2671 “容疑者”とその周辺の人たち
電車からホームに降りると、ふだんとは違った雰囲気を感じた。
混雑するホームをよく見ると、一人のスーツ姿の男性が、ガードマン風の男3人と駅員2人に囲まれていた。ただ取り囲まれてるのではなく、ガードマンに、ズボンのベルトのあたりを捕まえられている。
“痴漢だ”
なんとなく、直感的にわかった。
スーツ姿のその男性の表情は、怒っているようでも、困っているようでもなく、無表情という感じてはなかったが、かなり落ち着いているようだった。
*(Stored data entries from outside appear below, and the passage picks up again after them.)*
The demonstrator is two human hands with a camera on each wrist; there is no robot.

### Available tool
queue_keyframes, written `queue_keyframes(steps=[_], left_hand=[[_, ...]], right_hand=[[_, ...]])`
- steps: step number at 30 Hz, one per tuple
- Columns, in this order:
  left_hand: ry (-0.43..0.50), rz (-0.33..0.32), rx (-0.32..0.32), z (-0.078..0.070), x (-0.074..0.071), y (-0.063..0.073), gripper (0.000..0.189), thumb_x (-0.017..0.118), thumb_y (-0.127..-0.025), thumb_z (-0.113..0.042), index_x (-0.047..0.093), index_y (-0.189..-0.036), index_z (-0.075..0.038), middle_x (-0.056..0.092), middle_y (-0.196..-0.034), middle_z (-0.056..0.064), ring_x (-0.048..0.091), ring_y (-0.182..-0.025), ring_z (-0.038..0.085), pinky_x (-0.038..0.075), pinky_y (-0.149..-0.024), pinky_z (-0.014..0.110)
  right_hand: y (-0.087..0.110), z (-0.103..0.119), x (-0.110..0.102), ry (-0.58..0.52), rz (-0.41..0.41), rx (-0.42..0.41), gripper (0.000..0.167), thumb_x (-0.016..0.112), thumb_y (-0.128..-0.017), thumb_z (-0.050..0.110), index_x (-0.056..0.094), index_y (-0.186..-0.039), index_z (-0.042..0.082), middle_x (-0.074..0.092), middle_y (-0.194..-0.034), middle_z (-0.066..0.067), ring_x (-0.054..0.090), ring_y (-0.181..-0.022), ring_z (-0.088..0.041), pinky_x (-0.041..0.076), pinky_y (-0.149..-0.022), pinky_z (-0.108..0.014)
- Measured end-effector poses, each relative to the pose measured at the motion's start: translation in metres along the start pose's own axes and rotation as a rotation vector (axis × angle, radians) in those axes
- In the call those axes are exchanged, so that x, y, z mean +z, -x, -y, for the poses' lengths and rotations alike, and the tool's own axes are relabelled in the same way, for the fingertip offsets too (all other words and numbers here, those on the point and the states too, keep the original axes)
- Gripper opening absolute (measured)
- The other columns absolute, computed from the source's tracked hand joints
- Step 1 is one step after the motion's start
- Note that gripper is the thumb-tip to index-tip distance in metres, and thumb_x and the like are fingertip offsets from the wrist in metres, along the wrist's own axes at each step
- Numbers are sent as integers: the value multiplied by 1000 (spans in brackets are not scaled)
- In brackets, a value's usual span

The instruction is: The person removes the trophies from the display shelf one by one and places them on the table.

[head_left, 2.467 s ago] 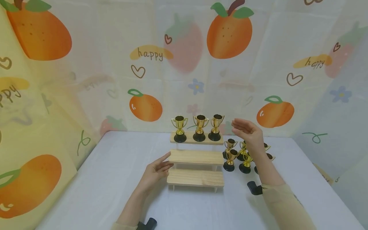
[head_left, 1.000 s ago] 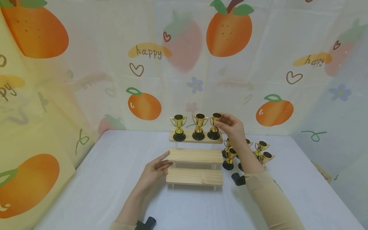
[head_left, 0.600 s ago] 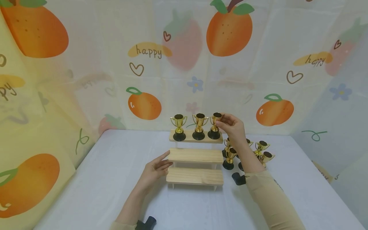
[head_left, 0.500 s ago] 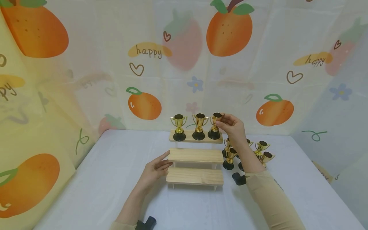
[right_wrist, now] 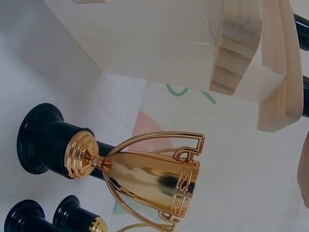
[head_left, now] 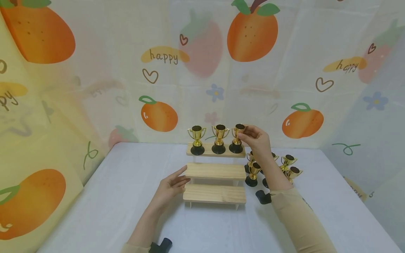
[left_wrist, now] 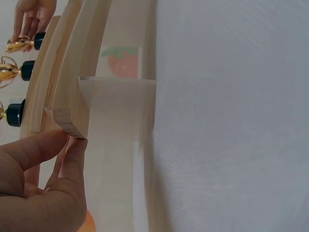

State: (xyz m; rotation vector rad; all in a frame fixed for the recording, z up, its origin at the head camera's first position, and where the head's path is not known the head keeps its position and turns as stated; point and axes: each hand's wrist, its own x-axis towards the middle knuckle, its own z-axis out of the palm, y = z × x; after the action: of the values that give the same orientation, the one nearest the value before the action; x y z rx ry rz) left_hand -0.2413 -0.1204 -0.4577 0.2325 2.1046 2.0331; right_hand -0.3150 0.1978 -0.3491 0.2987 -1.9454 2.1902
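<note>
A three-tier wooden display stand (head_left: 215, 171) stands on the white table. On its top tier are three small gold trophy cups with black bases: the left trophy (head_left: 197, 140), the middle trophy (head_left: 219, 149) and the right trophy (head_left: 236, 147). My right hand (head_left: 257, 142) pinches the right trophy by its cup, the thumb in front; the other fingers are partly hidden behind it. At the stand's left end, my left hand (head_left: 172, 186) steadies it. In the left wrist view, the thumb (left_wrist: 41, 147) and forefinger grip the end of a board (left_wrist: 72, 96).
Several more trophies (head_left: 252, 179) stand on the table right of the stand, partly hidden by my right forearm; one of these trophies (right_wrist: 152, 179) looms large in the right wrist view. A printed fruit-pattern cloth (head_left: 202, 105) hangs behind the table (head_left: 126, 182).
My right hand has come left from over the standing trophies and taken hold of the right trophy on the top tier, which has since shifted very slightly right. The left hand stays put.
</note>
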Motion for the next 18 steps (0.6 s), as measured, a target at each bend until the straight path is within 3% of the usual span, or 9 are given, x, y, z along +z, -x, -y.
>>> queue_keyframes(steps=[8, 18], left_hand=[[-8, -9, 1, 0, 1, 0, 67, 58, -92, 4, 42, -151, -23, 53, -140, 25, 53, -135, 37, 54, -99, 21], [-15, -16, -13, -2, 2, 0, 68, 57, -92, 6, 43, -150, -25, 53, -141, 24, 52, -136, 36, 54, -97, 18]], right_hand=[[3, 0, -4, 44, -32, 11, 18, 73, -88, 10, 65, -101, 19, 69, -86, 15, 66, -86, -2, 56, -84, -15], [11, 5, -9, 0, -47, -15, 19, 72, -88, 7, 68, -98, 22, 71, -86, 15, 66, -85, -1, 56, -82, -14]])
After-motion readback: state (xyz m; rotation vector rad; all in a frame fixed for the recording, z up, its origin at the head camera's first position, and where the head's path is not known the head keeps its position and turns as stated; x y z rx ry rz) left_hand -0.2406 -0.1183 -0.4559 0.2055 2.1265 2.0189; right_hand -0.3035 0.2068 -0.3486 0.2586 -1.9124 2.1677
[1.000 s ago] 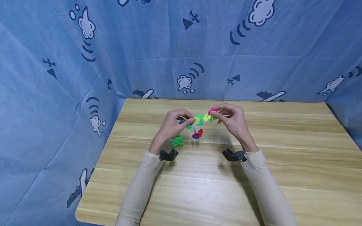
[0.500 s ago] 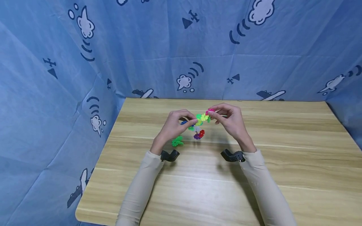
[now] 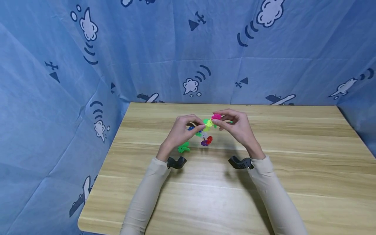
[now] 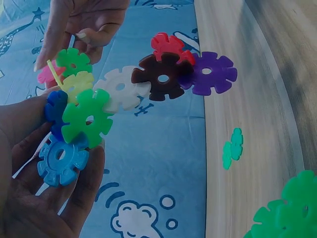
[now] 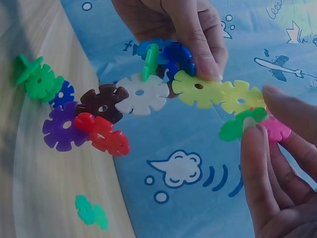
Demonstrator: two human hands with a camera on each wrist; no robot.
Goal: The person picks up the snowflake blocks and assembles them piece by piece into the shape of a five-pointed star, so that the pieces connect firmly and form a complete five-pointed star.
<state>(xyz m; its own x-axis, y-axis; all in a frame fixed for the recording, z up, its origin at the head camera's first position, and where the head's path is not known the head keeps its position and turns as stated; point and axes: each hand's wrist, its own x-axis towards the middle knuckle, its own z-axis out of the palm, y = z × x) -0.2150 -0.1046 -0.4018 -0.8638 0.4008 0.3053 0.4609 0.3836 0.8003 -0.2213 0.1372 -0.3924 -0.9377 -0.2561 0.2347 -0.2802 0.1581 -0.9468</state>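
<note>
The left hand [image 3: 183, 129] pinches a notched yellow plastic disc [image 5: 190, 91]. The right hand [image 3: 238, 126] grips a scalloped pink disc [image 5: 279, 129] and green disc [image 5: 230, 130] above the wood-grained table [image 3: 202, 195].

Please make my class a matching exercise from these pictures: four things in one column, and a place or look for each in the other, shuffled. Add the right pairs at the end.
Things
1. pink disc
2. white disc
3. table
4. curtain

Place or look
A. joined in the chain between the brown disc and a yellow disc
B. blue and patterned
C. at the right hand
D. flat, with a wood grain

Right pairs: 1-C, 2-A, 3-D, 4-B
</note>
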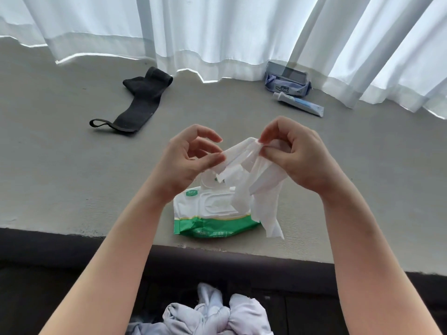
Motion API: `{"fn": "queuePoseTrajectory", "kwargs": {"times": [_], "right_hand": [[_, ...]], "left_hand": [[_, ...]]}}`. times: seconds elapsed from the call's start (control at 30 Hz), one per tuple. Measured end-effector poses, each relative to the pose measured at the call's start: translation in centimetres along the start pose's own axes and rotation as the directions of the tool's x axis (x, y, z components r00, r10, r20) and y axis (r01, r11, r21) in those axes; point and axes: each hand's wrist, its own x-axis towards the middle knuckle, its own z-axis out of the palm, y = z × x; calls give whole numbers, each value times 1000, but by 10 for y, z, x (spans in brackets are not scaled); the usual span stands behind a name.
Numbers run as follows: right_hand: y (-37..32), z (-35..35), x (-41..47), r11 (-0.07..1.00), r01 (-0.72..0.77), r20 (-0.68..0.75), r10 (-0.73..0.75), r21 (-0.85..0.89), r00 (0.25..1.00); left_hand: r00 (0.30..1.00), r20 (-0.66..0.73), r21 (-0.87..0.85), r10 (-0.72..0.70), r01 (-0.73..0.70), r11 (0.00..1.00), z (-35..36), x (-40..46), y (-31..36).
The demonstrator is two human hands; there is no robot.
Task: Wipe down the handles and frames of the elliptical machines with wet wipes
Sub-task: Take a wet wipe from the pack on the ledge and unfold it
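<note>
head view: looking down over both forearms at a grey ledge (72,180), white curtains (217,32) hanging along its far side.
wet wipe: white, crumpled and partly unfolded (244,165), held up in the air between the two hands, above the pack; its long loose end hangs down on the right and reaches to about the pack's near right corner.
right hand: (297,155) thumb and fingertips pinching the wipe's upper right edge, fingers curled; rest of the wipe trails under the palm.
left hand: (191,155) thumb and forefinger pinching the wipe's left edge; other fingers curled loosely above, apart from the wipe.
wipe pack: white and green soft pack (212,218) lying flat on the ledge near its front edge, directly below the hands; its white flip lid (209,181) stands open at the far side, partly hidden behind the left hand and wipe.
black strap: (137,100) lying on the ledge to the far left, loop end toward the camera, well apart from the pack.
far right, by the curtain hem: blue-grey pouch (287,87) with a dark flat object on top; a toothpaste tube (298,103) just in front of it.
bottom edge: bundled pale cloth (212,315) below the ledge, against dark flooring.
</note>
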Motion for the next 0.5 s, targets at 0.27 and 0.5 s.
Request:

雰囲気は、いわゆる“オタク風”で、僕が見る限りでは、とても痴漢をしそうな感じがしない、かなり気の弱そうな男に見えた。
数人の酔っぱらいが罵声を浴びせていた。発車する電車のドアが閉まる瞬間に彼を罵る者もいた。ひとりとか、ふたりとか、集団ではなく、散発的に、そうした人たちが現れることに、ちょっとしたショックを受ける。
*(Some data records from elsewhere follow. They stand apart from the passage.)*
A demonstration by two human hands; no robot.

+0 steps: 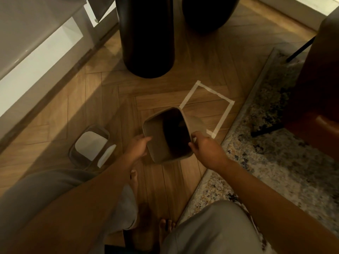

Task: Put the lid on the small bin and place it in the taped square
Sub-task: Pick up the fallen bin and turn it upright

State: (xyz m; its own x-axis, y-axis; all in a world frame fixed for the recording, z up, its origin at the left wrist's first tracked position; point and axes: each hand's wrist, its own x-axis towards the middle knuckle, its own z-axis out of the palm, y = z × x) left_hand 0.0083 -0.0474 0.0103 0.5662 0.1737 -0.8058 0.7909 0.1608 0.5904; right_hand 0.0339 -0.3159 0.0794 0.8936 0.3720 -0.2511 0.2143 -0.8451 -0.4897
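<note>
A small beige bin point(161, 151) without its lid is tilted toward me above the wood floor, its dark opening facing the camera. My left hand point(138, 146) grips its left rim and my right hand point(205, 151) grips its right rim. The bin's far corner overlaps the near left edge of the taped square point(224, 116), a white tape outline on the floor just beyond it. The lid point(91, 146), grey-framed with a white centre flap, lies flat on the floor to the left of the bin, apart from both hands.
Two tall dark cylinders point(148, 37) stand behind the taped square. A patterned rug point(275, 153) borders the square on the right, with a dark chair point(315, 88) on it. A white cabinet point(36, 57) runs along the left. My knees and bare feet fill the foreground.
</note>
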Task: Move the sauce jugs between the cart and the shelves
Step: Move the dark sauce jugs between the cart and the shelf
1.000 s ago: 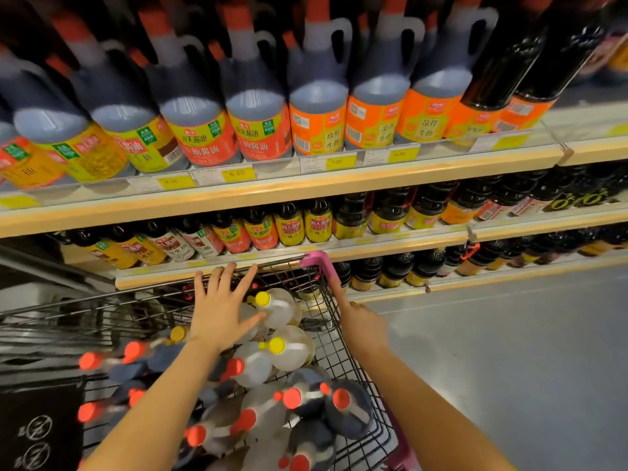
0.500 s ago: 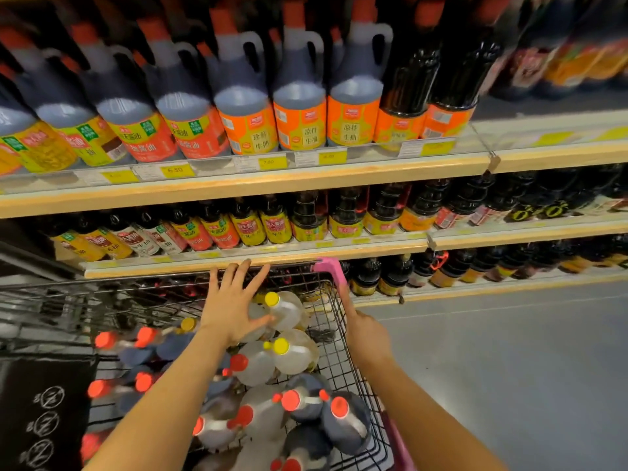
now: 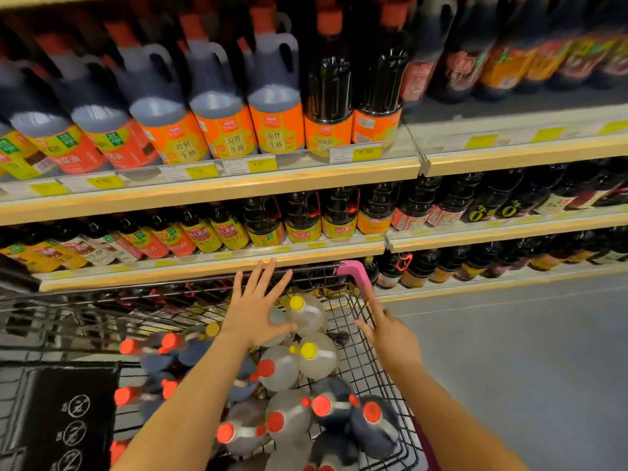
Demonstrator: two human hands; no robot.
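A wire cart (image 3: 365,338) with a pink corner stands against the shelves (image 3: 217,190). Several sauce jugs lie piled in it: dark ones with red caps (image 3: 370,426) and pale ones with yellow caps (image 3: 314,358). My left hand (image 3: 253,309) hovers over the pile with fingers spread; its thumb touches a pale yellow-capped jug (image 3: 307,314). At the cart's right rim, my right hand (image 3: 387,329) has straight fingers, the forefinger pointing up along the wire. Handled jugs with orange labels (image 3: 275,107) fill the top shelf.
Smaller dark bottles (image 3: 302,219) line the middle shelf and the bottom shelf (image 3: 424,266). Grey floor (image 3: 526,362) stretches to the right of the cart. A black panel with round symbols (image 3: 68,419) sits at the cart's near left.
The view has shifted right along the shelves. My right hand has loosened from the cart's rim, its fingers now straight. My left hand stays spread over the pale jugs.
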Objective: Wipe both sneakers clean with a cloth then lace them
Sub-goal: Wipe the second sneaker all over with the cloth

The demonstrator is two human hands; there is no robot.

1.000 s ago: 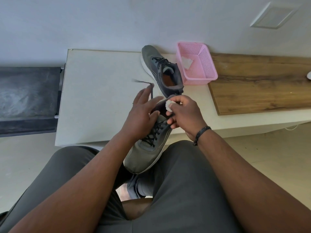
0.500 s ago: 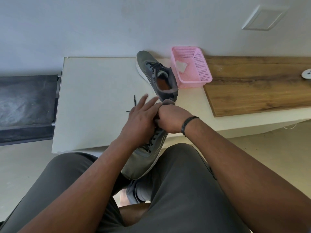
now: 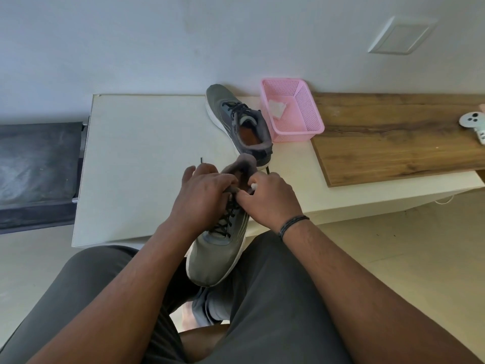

そして、やはり多少寄っているのではないかと思われる男性が現れ、ガードマンたちにこう言った。
「そもそも、(ズボンを掴むところを指差し)こうやっていること自体が、問題なんじゃないの?犯人じゃないんだから!」
それに対してガードマンは、
「もちろん犯人じゃありませんが、お客様の安全のためにはやむを得ないんです」
といったやりとりがなされていた。おそらく“容疑者”が線路に逃げ出したり、電車に飛び込むという最悪の事態を避けるためなのだろう。
すぐに警察官2人がやってきた。
容疑をかけられた彼は本当に犯罪を犯しているのか? その周辺には、「人間のクズ!」と罵倒する人。「犯人扱いするな」と食って掛かる人。遠くで取り囲むように見ている人たち…。そして僕。
所用があるため、これ以上見ているわけにはいかなかったし、野次馬的に見ているのもイヤになってきたので、この場を離れることにした。
いろいろなことを考えさせられた夜だった。